Quez Jackson and Ace Eley both led the team with 16 tackles each, and they are currently two of the Top 5 ACC tackling leaders on the season. I felt like the 4-2 set in the second half gave these two a little more space to navigate the center of the field and make plays. They just looked a little more comfortable in that front this week.
Virginia Tech ran the ball twice as often as they threw it, so there were a lot of chances to figure things out, but until the second half, it felt like Virginia Tech was pretty much running at will. On their second touchdown drive, VT ran the ball 8 times and threw the ball once. Braxton Burmeister was also able to find a little bit of success as he ran for 46 yards on 11 carries.
Defensive Line: D+
Pressure and force up front were inconsistent yet again as Virginia Tech ran for 4.5 yards per carry. One of the team’s two sacks came from RS Sophomore Ja’Quon Griffin, and there were a few instances where Tech defensive linemen were able to make some plays in the backfield. The second half effort was far greater than the first, and it appeared Thacker went back to 4 defensive linemen for large portions of that frame.
Total Defense: D-
Virginia Tech’s 491 yards are the most they’ve gained in a single game so far this season, and two of the teams on their schedule are Middle Tennessee and Richmond. 336 of those yards came in the first half. The main reason(s) I’m holding off on the F is because the defense did limit the Hokies to 155 second half yards and kept them out of the end zone in that same time period. So although the overall performance was less than stellar, the defense played much harder in the second half and gave Tech a chance to climb back in the game.
Special Teams: C+
David Shanahan had a busy day punting the ball as GT only converted 3 out of 12 third downs. He stuck the Hokies inside their own 15 yard-line twice, which was good to see. VT punt returner Tayvion Robinson did gash the Jackets for 24 yards on one occasion, but fortunately no points came of it as they missed a FG a few minutes later.
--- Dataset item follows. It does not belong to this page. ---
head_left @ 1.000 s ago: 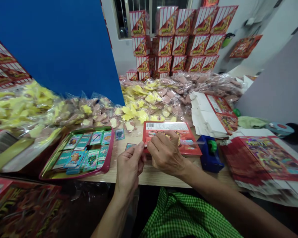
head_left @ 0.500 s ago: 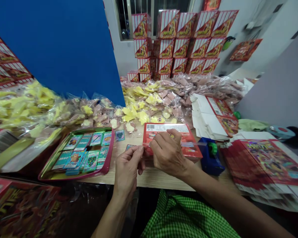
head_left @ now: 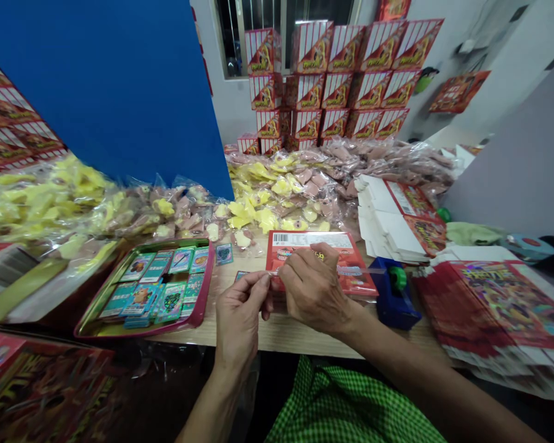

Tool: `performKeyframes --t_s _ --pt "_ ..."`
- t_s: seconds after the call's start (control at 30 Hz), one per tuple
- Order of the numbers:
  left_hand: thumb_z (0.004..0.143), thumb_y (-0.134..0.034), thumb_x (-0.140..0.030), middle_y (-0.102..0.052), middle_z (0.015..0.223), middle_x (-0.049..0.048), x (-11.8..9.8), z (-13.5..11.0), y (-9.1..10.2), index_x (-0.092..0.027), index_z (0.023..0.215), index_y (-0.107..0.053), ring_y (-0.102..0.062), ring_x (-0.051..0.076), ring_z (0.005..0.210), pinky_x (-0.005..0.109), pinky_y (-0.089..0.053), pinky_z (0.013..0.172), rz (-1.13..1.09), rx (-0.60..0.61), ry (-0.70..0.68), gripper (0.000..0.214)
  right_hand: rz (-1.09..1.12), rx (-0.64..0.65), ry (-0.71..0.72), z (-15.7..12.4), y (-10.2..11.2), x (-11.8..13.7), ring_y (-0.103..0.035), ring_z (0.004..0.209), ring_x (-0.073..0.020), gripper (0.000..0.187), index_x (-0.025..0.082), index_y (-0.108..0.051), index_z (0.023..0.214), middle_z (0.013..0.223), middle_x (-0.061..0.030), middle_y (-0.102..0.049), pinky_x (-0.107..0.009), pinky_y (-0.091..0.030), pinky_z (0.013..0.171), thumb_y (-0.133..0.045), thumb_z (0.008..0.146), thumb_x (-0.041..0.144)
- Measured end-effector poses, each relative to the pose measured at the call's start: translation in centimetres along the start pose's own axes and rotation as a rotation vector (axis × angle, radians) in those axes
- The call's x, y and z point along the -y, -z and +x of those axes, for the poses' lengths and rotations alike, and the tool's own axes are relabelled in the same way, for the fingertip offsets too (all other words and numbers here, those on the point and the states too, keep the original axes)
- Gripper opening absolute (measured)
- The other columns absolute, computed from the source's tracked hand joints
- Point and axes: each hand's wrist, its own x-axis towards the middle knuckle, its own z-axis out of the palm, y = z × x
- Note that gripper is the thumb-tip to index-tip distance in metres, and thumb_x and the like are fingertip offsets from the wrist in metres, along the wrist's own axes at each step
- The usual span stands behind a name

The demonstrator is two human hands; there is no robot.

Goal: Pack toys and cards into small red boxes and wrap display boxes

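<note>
While pinch-tight, left grip [head_left: 237,312] on tape [head_left: 368,271]

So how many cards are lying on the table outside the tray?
2 that I can see: one card by the far right corner of the tray, and a second card partly hidden behind the left hand. More may be hidden there.

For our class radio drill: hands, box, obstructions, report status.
Left hand pinching beside red box. Right hand over red box, partly hiding it. Clear tape runs toward blue dispenser.
</note>
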Motion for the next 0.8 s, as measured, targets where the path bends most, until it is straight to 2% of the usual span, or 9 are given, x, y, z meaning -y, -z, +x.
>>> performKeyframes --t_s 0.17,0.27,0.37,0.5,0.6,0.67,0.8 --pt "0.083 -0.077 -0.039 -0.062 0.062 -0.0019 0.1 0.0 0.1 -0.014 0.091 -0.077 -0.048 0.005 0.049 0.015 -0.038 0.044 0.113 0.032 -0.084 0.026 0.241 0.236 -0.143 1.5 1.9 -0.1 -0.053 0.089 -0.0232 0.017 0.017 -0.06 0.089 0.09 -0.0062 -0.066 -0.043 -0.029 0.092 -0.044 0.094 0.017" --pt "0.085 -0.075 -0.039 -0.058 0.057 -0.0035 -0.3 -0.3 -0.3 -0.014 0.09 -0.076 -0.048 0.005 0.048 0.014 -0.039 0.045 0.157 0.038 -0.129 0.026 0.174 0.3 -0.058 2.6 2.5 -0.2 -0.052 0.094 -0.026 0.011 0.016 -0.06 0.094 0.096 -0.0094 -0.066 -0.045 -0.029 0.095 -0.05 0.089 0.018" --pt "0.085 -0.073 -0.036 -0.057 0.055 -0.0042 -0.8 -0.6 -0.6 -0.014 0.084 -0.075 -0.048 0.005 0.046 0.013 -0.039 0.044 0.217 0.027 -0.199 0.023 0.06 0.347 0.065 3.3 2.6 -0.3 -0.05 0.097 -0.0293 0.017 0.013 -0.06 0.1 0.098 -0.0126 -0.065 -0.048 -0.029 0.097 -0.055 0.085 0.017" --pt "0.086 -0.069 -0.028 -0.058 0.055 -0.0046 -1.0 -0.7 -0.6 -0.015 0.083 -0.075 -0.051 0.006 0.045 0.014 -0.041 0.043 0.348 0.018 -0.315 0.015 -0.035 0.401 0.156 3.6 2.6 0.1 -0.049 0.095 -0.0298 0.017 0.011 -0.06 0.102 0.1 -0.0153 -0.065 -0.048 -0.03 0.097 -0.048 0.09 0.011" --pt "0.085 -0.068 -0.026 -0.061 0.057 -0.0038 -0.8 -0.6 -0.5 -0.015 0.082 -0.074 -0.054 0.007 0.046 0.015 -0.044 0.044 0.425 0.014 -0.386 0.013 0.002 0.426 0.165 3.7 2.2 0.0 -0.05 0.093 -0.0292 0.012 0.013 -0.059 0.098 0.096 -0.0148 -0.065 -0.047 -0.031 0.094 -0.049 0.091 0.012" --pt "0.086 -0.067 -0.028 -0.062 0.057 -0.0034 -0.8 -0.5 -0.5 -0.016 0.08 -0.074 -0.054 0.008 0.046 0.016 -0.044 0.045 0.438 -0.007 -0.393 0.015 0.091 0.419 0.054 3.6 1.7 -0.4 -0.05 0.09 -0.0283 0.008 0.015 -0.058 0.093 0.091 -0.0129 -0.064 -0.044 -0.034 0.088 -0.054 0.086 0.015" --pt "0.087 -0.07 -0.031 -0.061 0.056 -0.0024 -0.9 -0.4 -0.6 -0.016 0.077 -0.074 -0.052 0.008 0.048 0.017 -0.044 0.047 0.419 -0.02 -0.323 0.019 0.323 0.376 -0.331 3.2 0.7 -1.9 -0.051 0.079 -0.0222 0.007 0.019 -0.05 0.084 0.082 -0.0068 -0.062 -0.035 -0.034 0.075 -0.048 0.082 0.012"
Kickoffs are good, Cimaglia was perfect on his kicks, and punt returns remain safe. Jahmyr appears to be taking more chances on kick return as the season goes on, and I’m totally okay with it.
We’re all the way back to square one. At least it feels that way. Penalties, which haven’t been much of a problem this year, killed a few chances to score, and turnover margin, something that has been a bright spot on the year, is now negative once again in CGC’s tenure. Both teams had to deal with the wet conditions, so that isn’t an excuse. Virginia Tech’s secondary is a known threat, so GT worked to establish the run, but couldn’t find a regular push. Aside from two big run plays, one by Jahmyr and one by Jeff, the ground game was as limited as the pass attack. The coaching staff had all game to see that, and still decided to try and run it up the middle (OUT OF THE SHOTGUN) on a 4th & 2 late in the game. The play had zero chance. There was no read involved, which is what makes this offense difficult to defend.
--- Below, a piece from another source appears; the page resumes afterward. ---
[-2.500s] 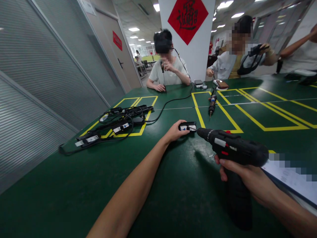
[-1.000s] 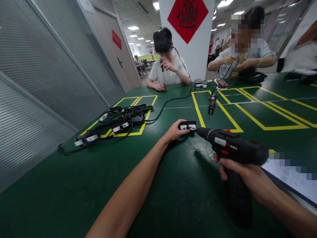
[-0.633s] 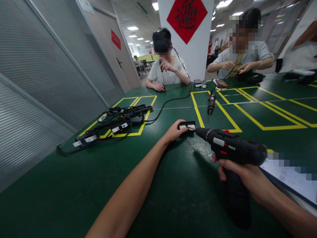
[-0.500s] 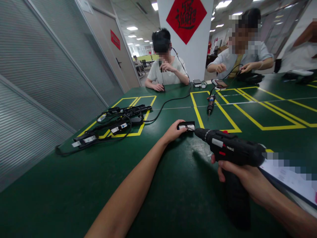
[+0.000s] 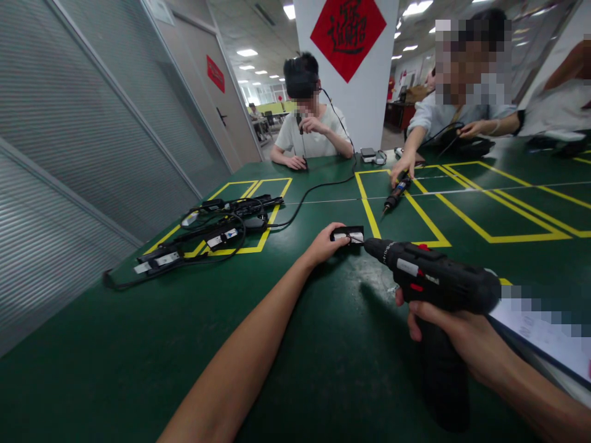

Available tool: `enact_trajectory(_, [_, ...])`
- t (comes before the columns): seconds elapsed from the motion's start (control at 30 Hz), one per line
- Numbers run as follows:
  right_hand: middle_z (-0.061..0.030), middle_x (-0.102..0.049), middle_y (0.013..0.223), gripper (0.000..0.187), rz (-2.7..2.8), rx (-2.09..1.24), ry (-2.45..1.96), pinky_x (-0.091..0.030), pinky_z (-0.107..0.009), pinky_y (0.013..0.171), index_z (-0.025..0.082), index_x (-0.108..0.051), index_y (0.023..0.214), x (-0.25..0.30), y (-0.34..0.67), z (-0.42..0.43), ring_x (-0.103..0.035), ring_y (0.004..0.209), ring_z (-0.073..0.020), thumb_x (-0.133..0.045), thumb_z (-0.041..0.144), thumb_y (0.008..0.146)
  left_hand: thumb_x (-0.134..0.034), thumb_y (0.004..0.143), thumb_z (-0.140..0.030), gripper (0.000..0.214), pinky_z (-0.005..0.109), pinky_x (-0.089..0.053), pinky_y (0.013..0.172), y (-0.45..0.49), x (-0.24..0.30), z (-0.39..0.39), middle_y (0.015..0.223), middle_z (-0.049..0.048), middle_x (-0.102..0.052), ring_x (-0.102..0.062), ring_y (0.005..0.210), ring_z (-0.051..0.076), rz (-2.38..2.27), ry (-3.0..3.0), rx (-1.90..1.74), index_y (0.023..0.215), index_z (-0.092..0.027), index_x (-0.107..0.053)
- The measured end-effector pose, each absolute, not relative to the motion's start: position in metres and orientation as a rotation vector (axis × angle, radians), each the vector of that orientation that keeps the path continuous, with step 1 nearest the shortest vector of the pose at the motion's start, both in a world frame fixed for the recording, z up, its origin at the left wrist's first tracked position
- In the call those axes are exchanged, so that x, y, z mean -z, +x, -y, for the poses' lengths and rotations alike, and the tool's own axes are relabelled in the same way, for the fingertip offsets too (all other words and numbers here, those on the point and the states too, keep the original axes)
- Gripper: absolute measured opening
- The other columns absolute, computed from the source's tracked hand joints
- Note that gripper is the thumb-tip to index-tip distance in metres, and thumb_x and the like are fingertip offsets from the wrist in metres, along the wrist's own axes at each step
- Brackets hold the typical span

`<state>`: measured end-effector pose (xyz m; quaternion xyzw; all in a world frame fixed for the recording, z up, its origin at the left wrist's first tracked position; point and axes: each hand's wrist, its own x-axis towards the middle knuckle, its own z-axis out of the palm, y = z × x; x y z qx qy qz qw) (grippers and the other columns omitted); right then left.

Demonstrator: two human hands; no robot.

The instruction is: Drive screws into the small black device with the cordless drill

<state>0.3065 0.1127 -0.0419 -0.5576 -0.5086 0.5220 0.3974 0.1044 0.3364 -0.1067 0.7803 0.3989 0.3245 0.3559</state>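
Since half a second ago, a co-worker's hand (image 5: 404, 167) has come down onto a slim, dark, cylindrical electric screwdriver (image 5: 397, 195) across the dark green worktop (image 5: 323, 351), and that tool now lies more slanted; the person's own two hands have barely shifted.

A small black rectangular block with a white face (image 5: 354, 234) sits in front of the person, just left of a yellow tape outline (image 5: 368, 207). The left hand (image 5: 324, 244) pinches it by its left end, thumb on the near side, the fingers behind mostly hidden. A bulky black pistol-shaped power drill with red accents (image 5: 438, 277) is in the right hand (image 5: 446, 323), whose grip is wrapped around the handle under the body. The drill's nose points left at the block; at this size I cannot tell whether the thin metal bit (image 5: 360, 240) presses on anything.

The block looks light, stiff and probably smooth, so it could skid or twist under a sideways push; its far end from the bit seems the safest hold. The drill looks heavy and rigid, so a full palm hold high on the handle suits it.

The left arm stretches long from the bottom edge, wrist nearly straight; the right forearm enters from the lower right, holding the drill roughly level.
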Motion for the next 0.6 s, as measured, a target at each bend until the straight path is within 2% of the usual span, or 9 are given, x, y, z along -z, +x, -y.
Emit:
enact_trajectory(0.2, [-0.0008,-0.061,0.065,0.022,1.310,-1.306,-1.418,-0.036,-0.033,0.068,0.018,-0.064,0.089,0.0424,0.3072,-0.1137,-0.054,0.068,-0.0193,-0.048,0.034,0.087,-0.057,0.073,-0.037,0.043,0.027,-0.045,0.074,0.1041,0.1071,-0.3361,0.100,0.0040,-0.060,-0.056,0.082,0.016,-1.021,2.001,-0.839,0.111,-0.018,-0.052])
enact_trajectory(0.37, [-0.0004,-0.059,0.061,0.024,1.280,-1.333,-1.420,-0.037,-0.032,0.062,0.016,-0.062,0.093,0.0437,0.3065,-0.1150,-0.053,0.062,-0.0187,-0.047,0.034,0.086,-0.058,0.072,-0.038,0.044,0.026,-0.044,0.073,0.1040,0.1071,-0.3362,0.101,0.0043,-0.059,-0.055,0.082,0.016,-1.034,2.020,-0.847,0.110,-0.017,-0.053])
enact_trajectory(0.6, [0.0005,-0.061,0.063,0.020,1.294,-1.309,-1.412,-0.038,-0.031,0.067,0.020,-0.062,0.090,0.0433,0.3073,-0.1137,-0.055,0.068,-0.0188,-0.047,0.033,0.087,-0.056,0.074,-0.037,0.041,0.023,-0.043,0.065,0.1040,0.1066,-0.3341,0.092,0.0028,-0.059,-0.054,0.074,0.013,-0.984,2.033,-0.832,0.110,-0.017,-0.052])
Defensively, adjustments were made in the second half and it actually appeared to work. The team started lining back up in the 4-2 front more frequently and actually brought some different pressure that we’re not used to seeing. DB Zamari Walton made his way into the backfield for a sack in the third quarter. Regardless, missed assignments and blown coverages in the first half proved too difficult to overcome for the team as a whole. Consistency seems to be a foreign concept for this coaching staff.
Like I said, it’s not an excuse for how Tech played, but it was gross.
Time to move on. I feel like I say that every week. Miami is up next, and they appear to have figured something out last week as they became the first ACC team to knock Pitt off their pedestal. Maybe some warmer weather and a visit to Joe’s Stone Crab will get this Yellow Jacket football team ready to play. We need to bounce back in a big way.